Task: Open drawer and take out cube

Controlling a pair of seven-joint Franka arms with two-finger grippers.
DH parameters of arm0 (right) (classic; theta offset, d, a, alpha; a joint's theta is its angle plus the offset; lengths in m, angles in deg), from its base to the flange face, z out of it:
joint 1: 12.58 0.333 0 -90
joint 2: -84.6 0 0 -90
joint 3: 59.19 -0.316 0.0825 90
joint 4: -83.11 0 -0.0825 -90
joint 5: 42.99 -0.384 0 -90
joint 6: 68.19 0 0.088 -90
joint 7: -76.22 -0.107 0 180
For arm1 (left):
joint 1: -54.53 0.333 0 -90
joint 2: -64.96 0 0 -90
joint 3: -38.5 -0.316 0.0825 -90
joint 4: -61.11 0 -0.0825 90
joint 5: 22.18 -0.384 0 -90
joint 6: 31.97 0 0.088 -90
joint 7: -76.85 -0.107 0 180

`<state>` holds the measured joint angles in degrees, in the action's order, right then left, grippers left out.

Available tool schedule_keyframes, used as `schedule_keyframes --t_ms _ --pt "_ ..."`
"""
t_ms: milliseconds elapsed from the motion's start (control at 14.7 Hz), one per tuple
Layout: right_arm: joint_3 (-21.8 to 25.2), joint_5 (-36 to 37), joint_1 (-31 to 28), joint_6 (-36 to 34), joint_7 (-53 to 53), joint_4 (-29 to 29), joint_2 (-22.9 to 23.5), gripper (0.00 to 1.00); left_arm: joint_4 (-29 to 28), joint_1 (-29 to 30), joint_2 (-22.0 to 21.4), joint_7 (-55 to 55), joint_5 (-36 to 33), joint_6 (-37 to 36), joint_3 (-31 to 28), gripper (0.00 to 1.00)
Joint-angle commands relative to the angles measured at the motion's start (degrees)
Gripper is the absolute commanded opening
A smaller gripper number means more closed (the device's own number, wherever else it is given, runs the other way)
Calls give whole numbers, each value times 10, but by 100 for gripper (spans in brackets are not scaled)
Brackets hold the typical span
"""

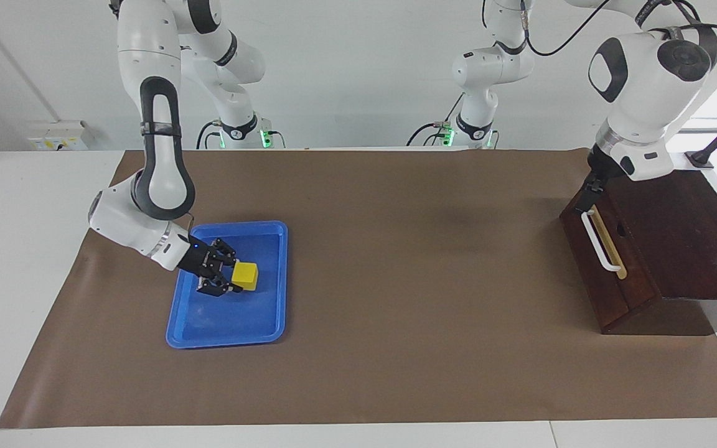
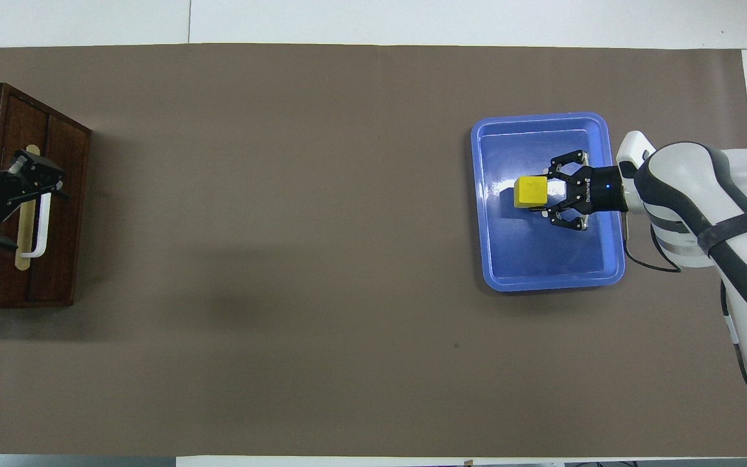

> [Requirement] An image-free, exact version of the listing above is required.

> [Written solution]
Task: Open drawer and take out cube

Controlling a pair of seven-joint Franka arms with two-finger grippers.
DH parameters of arm0 (right) (classic; theta offset, d, a, alpha; a joint's theta is its angle plus the offset; lengths in m, angles in deg), from its base to the flange face, z out of it:
joint 1: 12.58 0.333 0 -90
joint 2: -84.6 0 0 -90
joint 3: 59.19 -0.316 0.0825 90
joint 4: -83.11 0 -0.0825 -90
joint 5: 42.99 -0.384 0 -90
joint 6: 68.19 0 0.088 -90
joint 7: -76.22 -0.107 0 180
For arm1 (left):
joint 1: -54.53 0.333 0 -90
joint 2: -64.96 0 0 -90
joint 3: -38.5 -0.316 0.0825 -90
joint 4: -61.11 0 -0.0825 90
joint 5: 22.18 -0.384 0 -90
joint 6: 31.97 0 0.088 -90
joint 7: -76.85 -0.107 0 180

`<state>` holds the measured joint angles in degrees, in the action's order, right then left, grippers left out.

Available tool schedule_keyframes, used as `schedule_keyframes --t_ms _ --pt "_ ..."`
"""
t_ms: milliseconds elapsed from the motion's start (control at 14.7 Hz), one per tuple
Layout: right_arm: joint_3 (-21.8 to 25.2), joint_5 (-36 to 37), joint_1 (-31 to 28), joint_6 (-36 to 34), joint_7 (-53 to 53), joint_4 (-29 to 29), joint_2 (-22.9 to 23.5), gripper (0.00 to 1.00); left_arm: joint_4 (-29 to 28), joint_1 (-29 to 30), joint_2 (-22.0 to 21.4), joint_7 (-55 to 55), joint_5 (-36 to 33), joint_6 (-37 to 36), joint_3 (-31 to 28), gripper (0.00 to 1.00)
Joint-angle commands relative to the angles measured at the motion's start (degrees)
Gripper is the absolute commanded opening
A smaller gripper number means more closed (the device's own number, wherever else it is given, runs the other way)
Calls give whole numbers, each value times 10, but by 100 for gripper (spans in brackets are not scaled)
Brackets hold the typical span
"""

Nothing more is needed for this exercise.